Data section start

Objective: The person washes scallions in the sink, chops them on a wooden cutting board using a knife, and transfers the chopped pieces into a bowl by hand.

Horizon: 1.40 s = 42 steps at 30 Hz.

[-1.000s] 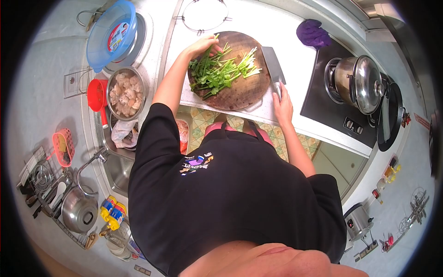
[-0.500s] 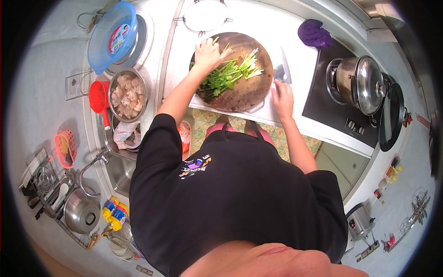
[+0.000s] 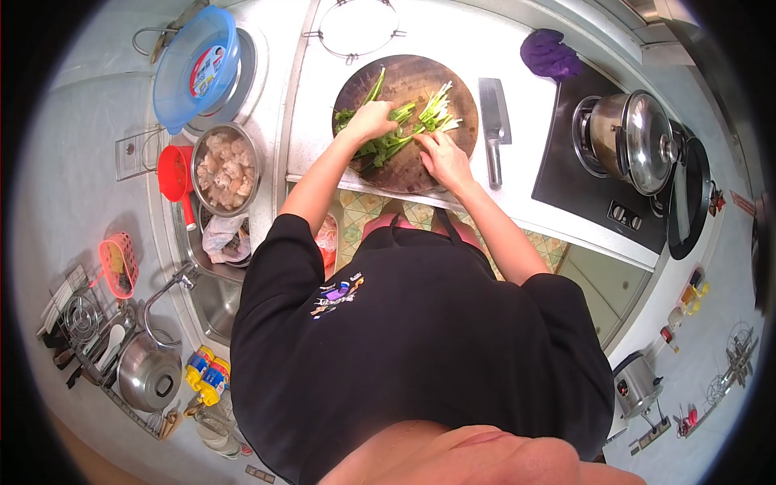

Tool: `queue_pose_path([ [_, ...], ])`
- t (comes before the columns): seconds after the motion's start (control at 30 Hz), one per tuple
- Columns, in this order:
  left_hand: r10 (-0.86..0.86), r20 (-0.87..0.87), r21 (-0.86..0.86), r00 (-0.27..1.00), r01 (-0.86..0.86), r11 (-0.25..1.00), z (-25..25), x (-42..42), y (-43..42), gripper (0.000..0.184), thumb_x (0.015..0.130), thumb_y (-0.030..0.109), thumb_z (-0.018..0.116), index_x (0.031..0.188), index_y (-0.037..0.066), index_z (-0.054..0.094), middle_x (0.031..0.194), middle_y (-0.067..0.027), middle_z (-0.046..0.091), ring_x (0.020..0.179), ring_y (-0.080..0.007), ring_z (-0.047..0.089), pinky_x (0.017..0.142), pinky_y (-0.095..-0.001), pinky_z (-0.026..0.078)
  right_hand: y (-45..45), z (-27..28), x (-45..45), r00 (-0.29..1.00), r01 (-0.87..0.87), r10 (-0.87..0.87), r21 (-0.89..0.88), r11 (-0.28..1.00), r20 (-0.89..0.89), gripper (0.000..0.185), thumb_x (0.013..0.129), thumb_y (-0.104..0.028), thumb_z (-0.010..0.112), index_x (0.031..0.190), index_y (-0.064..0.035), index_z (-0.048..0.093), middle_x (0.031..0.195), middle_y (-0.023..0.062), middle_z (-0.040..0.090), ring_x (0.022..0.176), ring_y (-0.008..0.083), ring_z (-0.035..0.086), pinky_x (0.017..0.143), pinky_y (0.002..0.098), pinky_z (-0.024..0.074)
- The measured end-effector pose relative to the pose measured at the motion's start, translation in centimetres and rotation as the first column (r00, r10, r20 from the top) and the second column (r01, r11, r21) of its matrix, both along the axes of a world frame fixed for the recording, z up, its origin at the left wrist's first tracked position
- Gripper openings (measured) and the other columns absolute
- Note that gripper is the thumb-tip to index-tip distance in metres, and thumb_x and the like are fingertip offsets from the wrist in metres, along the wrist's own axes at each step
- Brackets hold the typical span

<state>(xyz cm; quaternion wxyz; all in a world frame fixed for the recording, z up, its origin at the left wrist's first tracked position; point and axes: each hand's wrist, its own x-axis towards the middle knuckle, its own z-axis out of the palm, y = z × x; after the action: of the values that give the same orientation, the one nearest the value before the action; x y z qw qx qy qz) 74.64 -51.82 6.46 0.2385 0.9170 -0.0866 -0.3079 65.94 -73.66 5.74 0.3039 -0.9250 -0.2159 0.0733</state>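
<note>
Leafy greens with pale cut stems (image 3: pixel 437 113) lie across a round wooden chopping board (image 3: pixel 404 174). Over the left part of the bunch, my left hand (image 3: pixel 372 121) has its fingers curled down onto the leaves and stalks. My right hand (image 3: pixel 446 160) reaches in from the board's right side, thumb and fingers closed on the stalks near the middle; its fingertips partly hide what they pinch. A cleaver (image 3: pixel 493 121) rests flat on the white counter to the right of the board, its handle toward me, with no hand on it.
On the right stands a lidded steel pot (image 3: pixel 618 137) on the black stove (image 3: pixel 558 174), near a purple cloth (image 3: pixel 551 55). Left are a bowl of raw meat pieces (image 3: pixel 226 170), a blue basin (image 3: pixel 174 89) and the sink (image 3: pixel 212 303). A wire ring (image 3: pixel 356 55) lies behind the board.
My right hand has let go of the cleaver, now lying on the counter, and moved left onto the greens. My left hand has shifted toward me and slightly right over the bunch.
</note>
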Motion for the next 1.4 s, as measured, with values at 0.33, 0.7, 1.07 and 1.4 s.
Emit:
queue_pose_path([
  [0.33, -0.081, 0.118, 0.025, 0.99, 0.079, 0.997, 0.5, -1.0, -0.5, 0.059, 0.073, 0.031, 0.077, 0.119, -0.001, 0.06, 0.101, -0.0244, 0.068, 0.1, -0.0361, 0.066, 0.088, -0.0439, 0.052, 1.1, -0.5, 1.2, 0.995, 0.065, -0.06, 0.051, 0.997, -0.085, 0.029, 0.087, -0.017, 0.064, 0.115, -0.0138, 0.059, 0.101, 0.0107, 0.059, 0.099, 0.0301, 0.064, 0.078, 0.0441, 0.0546],
  [0.7, 0.14, -0.47, -0.801, 0.871, -0.488, 0.347, -0.4, -1.3, 5.8, 0.018, 0.083, 0.013, 0.055, 0.099, 0.003, 0.057, 0.076, -0.0053, 0.062, 0.075, -0.014, 0.061, 0.075, -0.0282, 0.049, 1.3, 0.4, 7.0, 0.965, -0.126, 0.149, -0.12, 0.985, 0.215, 0.012, 0.083, -0.017, 0.062, 0.093, -0.0126, 0.065, 0.099, 0.0038, 0.059, 0.105, 0.0267, 0.057, 0.079, 0.0412, 0.0525],
  [1.07, 0.322, -0.361, -0.833, 0.875, -0.458, 0.311, 5.7, -3.9, 9.1, 0.006, 0.088, 0.01, 0.059, 0.09, 0.007, 0.054, 0.068, 0.0029, 0.049, 0.06, -0.0074, 0.045, 0.058, -0.0231, 0.038, 9.0, -1.0, 16.3, 0.801, -0.523, 0.573, -0.264, 0.811, 0.173, 0.01, 0.084, -0.019, 0.055, 0.087, -0.0132, 0.062, 0.097, 0.0001, 0.058, 0.101, 0.0225, 0.052, 0.084, 0.0359, 0.0454],
  [1.4, 0.526, -0.191, -0.785, 0.829, -0.45, 0.425, 20.6, -10.9, 12.1, 0.013, 0.084, 0.01, 0.07, 0.092, 0.006, 0.06, 0.076, 0.0007, 0.059, 0.069, -0.0079, 0.057, 0.06, -0.0218, 0.044, 7.4, 0.7, 17.4, 0.812, -0.51, 0.556, -0.247, 0.824, 0.178, 0.018, 0.085, -0.019, 0.063, 0.102, -0.0136, 0.066, 0.099, 0.0004, 0.064, 0.103, 0.0233, 0.059, 0.087, 0.0368, 0.0504],
])
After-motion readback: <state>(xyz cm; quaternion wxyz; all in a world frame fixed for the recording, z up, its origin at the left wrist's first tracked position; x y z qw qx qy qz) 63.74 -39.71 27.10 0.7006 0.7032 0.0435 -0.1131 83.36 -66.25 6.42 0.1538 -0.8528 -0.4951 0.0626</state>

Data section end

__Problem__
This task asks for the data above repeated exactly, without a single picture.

__Solution to this exercise__
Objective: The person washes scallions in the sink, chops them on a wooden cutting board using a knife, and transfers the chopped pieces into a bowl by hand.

Horizon: 1.40 s = 42 steps at 30 Hz.

[-1.000s] 
[-0.500s] 
[+0.000s] 

Tool: `queue_pose_path([ [_, ...], ])`
- t (comes before the columns): seconds after the motion's start (control at 30 Hz), one per tuple
- Columns, in this order:
  left_hand: r10 (-0.86..0.86), r20 (-0.87..0.87), r21 (-0.86..0.86), r00 (-0.27..1.00), r01 (-0.86..0.86), r11 (-0.25..1.00), z (-25..25), x (-42..42), y (-43..42), gripper (0.000..0.184), thumb_x (0.015..0.130), thumb_y (-0.030..0.109), thumb_z (-0.018..0.116), index_x (0.031..0.188), index_y (-0.037..0.066), index_z (-0.054..0.094), middle_x (0.031..0.194), middle_y (-0.067..0.027), middle_z (-0.046..0.091), ring_x (0.020..0.179), ring_y (-0.080..0.007), ring_z (-0.047..0.089), pinky_x (0.017..0.142), pinky_y (-0.095..-0.001), pinky_z (-0.026..0.078)
  right_hand: y (-45..45), z (-27..28), x (-45..45), r00 (-0.29..1.00), r01 (-0.87..0.87), r10 (-0.87..0.87), r21 (-0.89..0.88), r11 (-0.28..1.00), r20 (-0.89..0.89), gripper (0.000..0.185), thumb_x (0.013..0.129), thumb_y (-0.104..0.028), thumb_z (-0.010..0.112), index_x (0.031..0.190), index_y (-0.064..0.035), index_z (-0.048..0.093), middle_x (0.031..0.195), middle_y (-0.023..0.062), middle_z (-0.040..0.090), ring_x (0.022..0.176), ring_y (-0.008..0.083), ring_z (-0.035..0.086), pinky_x (0.017..0.143), pinky_y (0.002..0.098), pinky_z (-0.024..0.074)
- The measured end-effector pose relative to the pose measured at the motion's start, translation in centimetres and rotation as the first column (r00, r10, r20 from the top) and the second column (r01, r11, r21) of its matrix, both along the axes of a world frame fixed for the recording, z up, its origin at the left wrist's first tracked position
- Gripper openings (measured) and the other columns absolute
- Note that gripper is the thumb-tip to index-tip distance in metres, and thumb_x and the like are fingertip offsets from the wrist in metres, along the wrist's own axes at each step
- Brackets hold the typical span

<state>(xyz cm; quaternion wxyz; all in a world frame fixed for the recording, z up, its origin at the left wrist's first tracked position; point and axes: each hand's wrist, its own x-axis towards the middle knuckle, its own z-axis out of the palm, y = z × x; after the action: of the values that give the same orientation, the one nearest the value before the action; x y z qw qx qy qz) 74.64 -51.82 6.46 0.2385 0.9170 -0.0866 -0.3079 65.94 -73.66 5.74 0.3039 -0.9250 -0.2159 0.0733</state>
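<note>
Leafy greens with pale cut stems (image 3: pixel 437 113) lie across a round wooden chopping board (image 3: pixel 404 174). Over the left part of the bunch, my left hand (image 3: pixel 372 121) has its fingers curled down onto the leaves and stalks. My right hand (image 3: pixel 446 160) reaches in from the board's right side, thumb and fingers closed on the stalks near the middle; its fingertips partly hide what they pinch. A cleaver (image 3: pixel 493 121) rests flat on the white counter to the right of the board, its handle toward me, with no hand on it.
On the right stands a lidded steel pot (image 3: pixel 618 137) on the black stove (image 3: pixel 558 174), near a purple cloth (image 3: pixel 551 55). Left are a bowl of raw meat pieces (image 3: pixel 226 170), a blue basin (image 3: pixel 174 89) and the sink (image 3: pixel 212 303). A wire ring (image 3: pixel 356 55) lies behind the board.
My right hand has let go of the cleaver, now lying on the counter, and moved left onto the greens. My left hand has shifted toward me and slightly right over the bunch.
</note>
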Motion for the next 1.4 s, as measured, with values at 0.33, 0.7, 1.07 and 1.4 s.
Emit:
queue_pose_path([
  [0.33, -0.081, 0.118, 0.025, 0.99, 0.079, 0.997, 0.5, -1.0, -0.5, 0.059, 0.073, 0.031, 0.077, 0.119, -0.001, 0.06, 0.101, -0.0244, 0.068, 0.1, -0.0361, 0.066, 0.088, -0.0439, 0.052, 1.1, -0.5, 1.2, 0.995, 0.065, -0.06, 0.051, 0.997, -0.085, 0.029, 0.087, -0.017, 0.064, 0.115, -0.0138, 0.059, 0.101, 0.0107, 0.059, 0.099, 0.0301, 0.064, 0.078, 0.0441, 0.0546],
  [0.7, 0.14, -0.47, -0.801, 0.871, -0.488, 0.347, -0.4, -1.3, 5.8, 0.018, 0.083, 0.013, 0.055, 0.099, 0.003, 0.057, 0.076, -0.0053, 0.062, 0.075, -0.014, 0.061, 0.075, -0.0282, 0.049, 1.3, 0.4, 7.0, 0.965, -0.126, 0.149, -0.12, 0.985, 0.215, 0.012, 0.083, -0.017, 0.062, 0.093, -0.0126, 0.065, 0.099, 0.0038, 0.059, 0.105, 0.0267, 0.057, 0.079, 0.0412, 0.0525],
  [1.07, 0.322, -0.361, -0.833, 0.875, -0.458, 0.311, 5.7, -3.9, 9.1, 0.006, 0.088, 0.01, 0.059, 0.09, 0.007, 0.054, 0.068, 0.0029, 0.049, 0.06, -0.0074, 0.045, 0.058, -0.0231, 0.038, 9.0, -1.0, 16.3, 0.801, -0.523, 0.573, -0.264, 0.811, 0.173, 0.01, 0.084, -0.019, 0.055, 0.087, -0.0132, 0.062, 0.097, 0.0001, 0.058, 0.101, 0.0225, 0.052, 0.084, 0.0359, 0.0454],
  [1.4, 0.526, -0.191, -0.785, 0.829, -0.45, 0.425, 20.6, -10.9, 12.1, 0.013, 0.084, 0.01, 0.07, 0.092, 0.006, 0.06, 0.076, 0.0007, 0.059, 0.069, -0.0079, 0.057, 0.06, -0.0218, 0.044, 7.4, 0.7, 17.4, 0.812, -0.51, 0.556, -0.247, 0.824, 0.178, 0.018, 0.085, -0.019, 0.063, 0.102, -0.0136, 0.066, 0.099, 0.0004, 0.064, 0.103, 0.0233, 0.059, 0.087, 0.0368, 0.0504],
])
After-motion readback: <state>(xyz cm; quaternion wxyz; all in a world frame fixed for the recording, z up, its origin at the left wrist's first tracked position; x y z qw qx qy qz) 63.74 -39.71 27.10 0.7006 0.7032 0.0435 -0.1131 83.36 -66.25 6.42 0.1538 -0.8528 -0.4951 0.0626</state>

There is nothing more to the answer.